# WHAT THE EXERCISE ASKS:
Retype the opening lines of the listing below, ending with the line that contains "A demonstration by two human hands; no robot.", and leave out any pictures.

# EXERCISE DATA:
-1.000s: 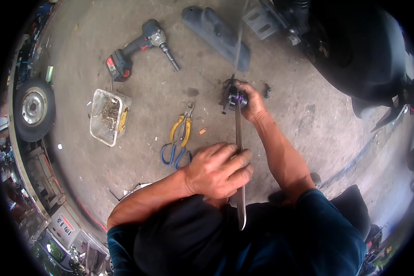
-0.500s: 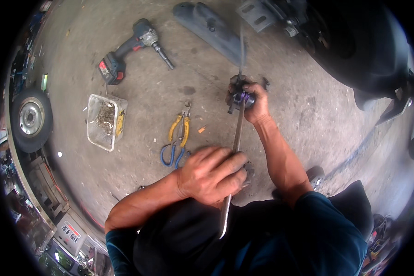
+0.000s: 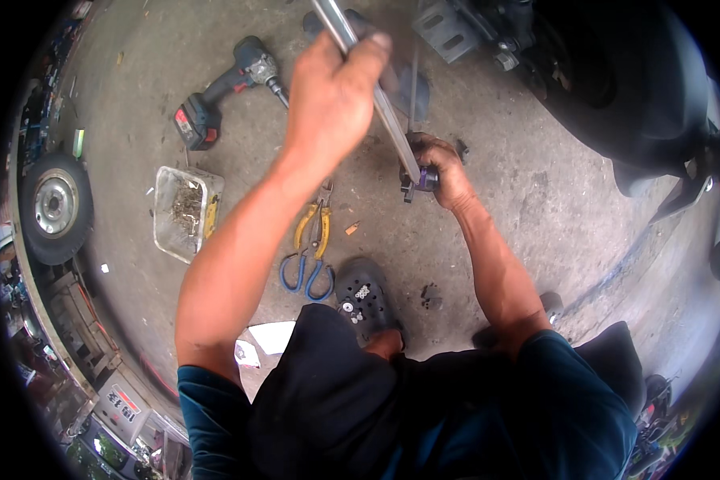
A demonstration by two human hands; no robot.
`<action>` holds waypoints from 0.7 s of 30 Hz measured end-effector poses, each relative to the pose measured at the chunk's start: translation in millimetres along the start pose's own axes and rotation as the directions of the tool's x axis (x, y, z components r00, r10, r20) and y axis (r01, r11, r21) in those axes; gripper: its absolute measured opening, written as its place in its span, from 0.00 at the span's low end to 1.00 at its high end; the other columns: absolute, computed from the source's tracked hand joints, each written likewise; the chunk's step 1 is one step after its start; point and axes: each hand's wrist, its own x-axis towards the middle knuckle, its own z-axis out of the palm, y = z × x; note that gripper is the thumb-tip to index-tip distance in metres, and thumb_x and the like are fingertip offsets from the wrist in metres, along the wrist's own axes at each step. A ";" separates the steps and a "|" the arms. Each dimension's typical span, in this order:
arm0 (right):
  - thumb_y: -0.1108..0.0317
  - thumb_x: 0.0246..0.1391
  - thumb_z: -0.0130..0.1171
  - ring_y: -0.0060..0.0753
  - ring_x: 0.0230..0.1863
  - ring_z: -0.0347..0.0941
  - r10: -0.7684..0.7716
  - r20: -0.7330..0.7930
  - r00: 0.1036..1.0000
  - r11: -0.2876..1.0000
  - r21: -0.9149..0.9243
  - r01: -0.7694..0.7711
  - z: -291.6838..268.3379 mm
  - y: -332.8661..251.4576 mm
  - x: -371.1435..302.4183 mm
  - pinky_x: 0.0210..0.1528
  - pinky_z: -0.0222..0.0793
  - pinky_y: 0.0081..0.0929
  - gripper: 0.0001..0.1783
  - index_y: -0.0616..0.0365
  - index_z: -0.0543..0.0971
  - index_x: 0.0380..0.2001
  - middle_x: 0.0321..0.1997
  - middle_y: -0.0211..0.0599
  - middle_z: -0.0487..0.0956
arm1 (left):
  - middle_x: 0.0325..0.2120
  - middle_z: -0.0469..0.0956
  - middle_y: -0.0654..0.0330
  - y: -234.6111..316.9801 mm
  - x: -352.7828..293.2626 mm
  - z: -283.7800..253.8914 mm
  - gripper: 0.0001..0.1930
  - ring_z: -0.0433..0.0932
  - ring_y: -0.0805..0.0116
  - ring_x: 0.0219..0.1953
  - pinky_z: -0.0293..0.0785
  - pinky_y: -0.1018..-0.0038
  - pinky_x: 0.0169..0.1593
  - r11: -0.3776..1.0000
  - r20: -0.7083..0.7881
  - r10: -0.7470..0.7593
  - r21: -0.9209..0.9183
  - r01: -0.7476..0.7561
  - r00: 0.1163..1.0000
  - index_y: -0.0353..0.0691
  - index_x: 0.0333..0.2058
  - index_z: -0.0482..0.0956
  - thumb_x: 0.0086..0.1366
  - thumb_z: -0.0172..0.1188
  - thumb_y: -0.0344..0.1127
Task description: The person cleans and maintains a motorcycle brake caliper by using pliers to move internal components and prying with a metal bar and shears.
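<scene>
My left hand (image 3: pixel 332 108) is closed round a long silver metal bar (image 3: pixel 394 126), raised in front of me and slanting down to the right. The bar's lower end meets a small black brake caliper (image 3: pixel 429 178) with a purple band. My right hand (image 3: pixel 450 170) grips this caliper, its fingers wrapped over the top. A thin dark hose (image 3: pixel 414 100) runs upward from the caliper. Whether the bar's tip sits inside the caliper or only against it, I cannot tell. Left of the right hand, yellow-handled pliers (image 3: pixel 324 234) lie on the floor beside a tool with blue looped handles (image 3: pixel 320 282).
A cordless impact wrench (image 3: pixel 255 60) and a plastic tub (image 3: pixel 162 212) of small metal bits lie to the left. A large black wheel (image 3: pixel 648 88) stands at upper right, beside a slotted metal bracket (image 3: pixel 448 32). My shoe (image 3: pixel 366 292) is below the pliers.
My left hand has swung up and away from my lap, taking the bar from below the caliper to above it. My right hand has stayed nearly in place, still gripping the caliper.
</scene>
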 end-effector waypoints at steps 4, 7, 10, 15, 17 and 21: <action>0.62 0.43 0.50 0.33 0.29 0.75 0.070 -0.091 0.993 0.988 0.145 -0.056 7.3 -4.9 -9.8 0.34 0.73 0.28 0.28 0.69 0.73 0.47 0.30 0.41 0.77 | 0.20 0.74 0.63 -14.4 35.8 -17.5 0.11 0.64 0.77 0.15 0.56 0.79 0.17 0.871 -0.141 -0.468 -0.242 0.428 0.873 0.36 0.31 0.77 0.63 0.56 0.40; 0.58 0.47 0.50 0.35 0.27 0.75 0.058 -0.004 0.998 0.977 0.203 -0.056 -9.9 1.7 -4.1 0.34 0.74 0.29 0.26 0.68 0.74 0.45 0.29 0.43 0.77 | 0.20 0.74 0.62 -38.0 30.5 -40.8 0.11 0.69 0.76 0.16 0.57 0.76 0.16 0.841 -0.096 -0.519 -0.233 0.488 0.849 0.35 0.31 0.75 0.62 0.57 0.39; 0.52 0.52 0.50 0.35 0.26 0.76 0.094 -0.021 0.995 0.978 0.191 -0.088 -4.7 -2.9 -6.9 0.32 0.75 0.31 0.26 0.66 0.75 0.41 0.29 0.44 0.77 | 0.22 0.75 0.60 -62.5 -1.9 -67.2 0.16 0.72 0.72 0.19 0.64 0.73 0.20 0.763 -0.031 -0.645 0.031 0.645 0.764 0.32 0.35 0.75 0.61 0.58 0.42; 0.36 0.56 0.45 0.36 0.25 0.76 0.136 -0.120 0.983 0.975 0.193 -0.112 -6.4 -7.1 -4.0 0.29 0.74 0.32 0.35 0.63 0.75 0.38 0.28 0.43 0.77 | 0.32 0.79 0.49 -115.0 -53.4 -73.9 0.24 0.79 0.56 0.36 0.73 0.65 0.43 0.483 -0.015 -0.532 0.815 0.318 0.846 0.30 0.46 0.72 0.59 0.60 0.44; 0.31 0.56 0.44 0.36 0.25 0.76 0.137 -0.173 0.975 0.975 0.200 -0.102 -15.2 -10.5 -5.1 0.29 0.74 0.33 0.38 0.61 0.75 0.37 0.28 0.42 0.77 | 0.37 0.79 0.46 -93.1 -58.6 -55.8 0.26 0.78 0.55 0.40 0.72 0.66 0.46 0.557 0.066 -0.486 0.792 0.250 0.872 0.31 0.50 0.70 0.58 0.62 0.44; 0.30 0.56 0.42 0.36 0.25 0.75 0.201 -0.086 0.976 0.931 0.327 -0.164 -17.8 -16.8 -15.5 0.30 0.75 0.36 0.38 0.60 0.74 0.37 0.28 0.40 0.77 | 0.49 0.75 0.41 -42.9 -54.8 -20.1 0.36 0.76 0.54 0.51 0.70 0.68 0.54 0.689 0.394 -0.694 0.605 0.399 0.602 0.31 0.57 0.65 0.54 0.67 0.43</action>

# OUTPUT FOR THIS EXERCISE:
-1.000s: 
-0.500s: 
+0.000s: 
A demonstration by two human hands; no robot.

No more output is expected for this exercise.